Le violazioni del colosso statunitense in materia di privacy fanno cassa di risonanza in tutto il globo allertando anche i titolari circa le corrette pratiche da adottare quando trattano dati. Nonostante gli utenti avessero disattivato la cronologia delle posizioni su smartphone ed altri device Google ha ugualmente raccolto i dati di geolocalizzazione ed inviato annunci pubblicitari mirati in base alla loro posizione e alle loro preferenze.
È accaduto in Australia, ma anche in Europa Google è al centro di un'indagine avviata nel 2020 che riguarda pratiche analoghe e la DPC (Data Protection Commission irlandese) sta valutando se il colosso statunitense violi effettivamente le norme sulla privacy previste dal Regolamento UE, caso in cui la sanzione potrebbe essere fino al 4% del fatturato annuo globale.

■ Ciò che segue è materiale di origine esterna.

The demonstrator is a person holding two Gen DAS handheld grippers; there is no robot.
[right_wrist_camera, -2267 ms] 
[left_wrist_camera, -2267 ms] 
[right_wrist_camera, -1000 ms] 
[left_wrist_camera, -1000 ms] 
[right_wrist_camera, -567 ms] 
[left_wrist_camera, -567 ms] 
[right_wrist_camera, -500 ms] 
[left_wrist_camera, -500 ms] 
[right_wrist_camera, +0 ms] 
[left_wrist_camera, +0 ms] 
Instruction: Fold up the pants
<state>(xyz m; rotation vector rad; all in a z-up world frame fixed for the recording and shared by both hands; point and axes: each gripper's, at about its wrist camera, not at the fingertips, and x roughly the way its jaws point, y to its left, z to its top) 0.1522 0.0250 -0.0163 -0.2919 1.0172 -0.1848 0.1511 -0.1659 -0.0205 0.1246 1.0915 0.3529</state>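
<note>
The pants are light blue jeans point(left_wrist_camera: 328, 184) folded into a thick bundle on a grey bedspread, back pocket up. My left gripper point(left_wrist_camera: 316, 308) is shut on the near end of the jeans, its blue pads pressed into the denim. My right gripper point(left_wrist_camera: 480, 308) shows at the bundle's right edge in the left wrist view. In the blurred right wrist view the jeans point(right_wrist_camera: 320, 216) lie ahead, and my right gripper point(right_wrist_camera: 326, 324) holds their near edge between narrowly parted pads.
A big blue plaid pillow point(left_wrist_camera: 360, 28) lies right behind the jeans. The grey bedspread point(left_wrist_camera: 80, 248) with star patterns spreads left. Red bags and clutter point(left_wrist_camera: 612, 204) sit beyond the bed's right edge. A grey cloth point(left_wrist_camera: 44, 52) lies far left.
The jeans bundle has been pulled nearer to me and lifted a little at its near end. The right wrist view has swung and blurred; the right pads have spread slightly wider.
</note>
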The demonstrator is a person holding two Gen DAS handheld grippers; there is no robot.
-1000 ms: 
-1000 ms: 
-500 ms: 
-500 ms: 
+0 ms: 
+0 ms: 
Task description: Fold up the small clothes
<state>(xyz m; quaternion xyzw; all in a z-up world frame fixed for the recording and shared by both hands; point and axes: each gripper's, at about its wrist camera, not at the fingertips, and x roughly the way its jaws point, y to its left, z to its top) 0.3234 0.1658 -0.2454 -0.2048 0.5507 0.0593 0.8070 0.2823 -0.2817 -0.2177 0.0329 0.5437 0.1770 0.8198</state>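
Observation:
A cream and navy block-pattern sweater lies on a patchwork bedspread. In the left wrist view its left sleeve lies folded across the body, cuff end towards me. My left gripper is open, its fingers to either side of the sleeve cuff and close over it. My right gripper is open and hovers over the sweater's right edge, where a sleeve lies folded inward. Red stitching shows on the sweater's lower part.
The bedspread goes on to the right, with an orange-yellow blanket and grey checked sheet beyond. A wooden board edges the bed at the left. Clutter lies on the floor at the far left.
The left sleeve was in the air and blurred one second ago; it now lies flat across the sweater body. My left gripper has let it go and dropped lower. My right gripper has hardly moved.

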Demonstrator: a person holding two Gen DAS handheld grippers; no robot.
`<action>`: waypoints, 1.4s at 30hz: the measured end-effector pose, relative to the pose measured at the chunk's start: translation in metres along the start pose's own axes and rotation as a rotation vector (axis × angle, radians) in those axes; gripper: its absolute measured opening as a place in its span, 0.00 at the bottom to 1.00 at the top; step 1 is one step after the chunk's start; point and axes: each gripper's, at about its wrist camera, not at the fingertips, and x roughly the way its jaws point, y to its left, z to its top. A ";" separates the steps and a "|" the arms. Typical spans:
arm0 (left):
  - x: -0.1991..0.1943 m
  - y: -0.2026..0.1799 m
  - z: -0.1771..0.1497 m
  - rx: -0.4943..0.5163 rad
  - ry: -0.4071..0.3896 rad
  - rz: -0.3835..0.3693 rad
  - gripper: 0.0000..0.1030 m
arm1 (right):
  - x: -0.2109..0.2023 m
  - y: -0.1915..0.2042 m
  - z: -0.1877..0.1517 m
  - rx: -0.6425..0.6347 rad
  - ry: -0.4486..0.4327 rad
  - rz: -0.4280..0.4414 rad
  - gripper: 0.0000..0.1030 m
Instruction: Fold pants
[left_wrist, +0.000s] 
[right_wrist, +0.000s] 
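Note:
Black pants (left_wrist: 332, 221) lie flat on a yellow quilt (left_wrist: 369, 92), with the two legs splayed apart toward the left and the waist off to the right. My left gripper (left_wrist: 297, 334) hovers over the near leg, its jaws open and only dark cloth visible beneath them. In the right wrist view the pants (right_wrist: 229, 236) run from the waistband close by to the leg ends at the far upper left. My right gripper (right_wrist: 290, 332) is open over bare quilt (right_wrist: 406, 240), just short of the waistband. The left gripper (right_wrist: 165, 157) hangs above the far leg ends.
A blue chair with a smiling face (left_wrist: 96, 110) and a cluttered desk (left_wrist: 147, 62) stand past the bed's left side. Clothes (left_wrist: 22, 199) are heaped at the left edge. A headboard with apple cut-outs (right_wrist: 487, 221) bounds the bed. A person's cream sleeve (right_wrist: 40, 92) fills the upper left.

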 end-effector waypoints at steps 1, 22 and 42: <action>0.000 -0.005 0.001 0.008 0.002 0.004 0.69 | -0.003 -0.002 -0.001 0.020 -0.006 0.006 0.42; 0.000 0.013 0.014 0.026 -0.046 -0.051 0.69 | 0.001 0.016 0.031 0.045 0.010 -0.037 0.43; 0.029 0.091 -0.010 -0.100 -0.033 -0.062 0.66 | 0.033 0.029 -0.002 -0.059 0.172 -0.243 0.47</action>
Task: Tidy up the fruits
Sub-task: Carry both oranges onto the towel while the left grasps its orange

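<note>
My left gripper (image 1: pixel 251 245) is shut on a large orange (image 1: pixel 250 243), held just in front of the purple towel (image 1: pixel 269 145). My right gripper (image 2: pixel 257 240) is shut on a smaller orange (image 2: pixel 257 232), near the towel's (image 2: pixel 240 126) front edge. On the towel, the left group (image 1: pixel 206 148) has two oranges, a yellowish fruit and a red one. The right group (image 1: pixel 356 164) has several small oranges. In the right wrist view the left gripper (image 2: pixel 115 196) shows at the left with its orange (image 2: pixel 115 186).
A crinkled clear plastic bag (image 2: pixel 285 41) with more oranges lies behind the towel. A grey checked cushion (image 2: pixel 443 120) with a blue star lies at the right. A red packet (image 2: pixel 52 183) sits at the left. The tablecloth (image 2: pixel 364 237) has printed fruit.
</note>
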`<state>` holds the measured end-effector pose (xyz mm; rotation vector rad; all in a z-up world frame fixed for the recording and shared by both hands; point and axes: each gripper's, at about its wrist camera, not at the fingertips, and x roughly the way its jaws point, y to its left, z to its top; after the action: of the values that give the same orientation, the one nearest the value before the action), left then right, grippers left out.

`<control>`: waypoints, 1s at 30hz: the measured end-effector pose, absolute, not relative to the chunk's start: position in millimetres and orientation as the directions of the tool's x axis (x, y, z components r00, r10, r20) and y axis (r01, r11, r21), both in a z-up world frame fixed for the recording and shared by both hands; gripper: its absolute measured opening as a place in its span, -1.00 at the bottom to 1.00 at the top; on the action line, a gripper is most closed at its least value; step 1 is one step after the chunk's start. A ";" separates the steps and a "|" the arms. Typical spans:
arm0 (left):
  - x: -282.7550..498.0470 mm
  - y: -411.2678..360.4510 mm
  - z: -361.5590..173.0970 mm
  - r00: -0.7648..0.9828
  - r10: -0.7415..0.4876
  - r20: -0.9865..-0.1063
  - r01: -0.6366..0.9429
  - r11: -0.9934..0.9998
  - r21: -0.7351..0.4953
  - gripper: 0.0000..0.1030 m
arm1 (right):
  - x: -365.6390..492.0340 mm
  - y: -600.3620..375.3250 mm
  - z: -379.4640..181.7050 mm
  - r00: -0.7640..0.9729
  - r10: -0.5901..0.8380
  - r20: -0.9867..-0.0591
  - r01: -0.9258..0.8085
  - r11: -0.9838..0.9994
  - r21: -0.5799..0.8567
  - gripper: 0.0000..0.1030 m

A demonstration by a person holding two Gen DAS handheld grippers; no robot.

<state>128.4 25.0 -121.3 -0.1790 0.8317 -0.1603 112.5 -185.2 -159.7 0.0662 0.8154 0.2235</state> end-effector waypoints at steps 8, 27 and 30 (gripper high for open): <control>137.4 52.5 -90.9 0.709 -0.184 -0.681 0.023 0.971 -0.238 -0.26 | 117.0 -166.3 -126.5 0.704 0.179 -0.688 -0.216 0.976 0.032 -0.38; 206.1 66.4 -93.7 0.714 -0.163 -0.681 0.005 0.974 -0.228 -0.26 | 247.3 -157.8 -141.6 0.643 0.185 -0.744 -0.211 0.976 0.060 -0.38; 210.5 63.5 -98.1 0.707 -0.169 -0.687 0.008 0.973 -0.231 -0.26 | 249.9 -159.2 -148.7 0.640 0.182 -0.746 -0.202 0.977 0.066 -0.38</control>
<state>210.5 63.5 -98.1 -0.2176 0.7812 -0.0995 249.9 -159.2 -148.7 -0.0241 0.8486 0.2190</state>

Ma ritorniamo al caso australiano, dove l’azienda è stata condannata per aver fornito agli utenti informazioni poco chiare, facendo intuire agli utenti che l'unica impostazione con cui raccoglieva i dati sulla geolocalizzazione era la cronologia delle posizioni, quando invece un'altra impostazione attivata di default permetteva a Google di ottenere i dati sulla posizione di ciascun utente.
A seguito di questi accadimenti la Commissione australiana per la concorrenza e i consumatori ha avviato un procedimento contro Google e la Corte federale australiana ha stabilito che Google dovrà pagare una multa di 42,7 milioni di dollari australiani (60 milioni di euro), per aver "rilasciato dichiarazioni ingannevoli ai consumatori sulla raccolta e l'uso dei loro dati sulla geolocalizzazione” sui telefoni Android nel periodo intercorrente tra gennaio 2017 e dicembre 2018, periodo oltre il quale Google avrebbe modificato le modalità di raccolta dei dati adeguandosi alla normativa australiana e rendendo più trasparenti le impostazioni della geolocalizzazione.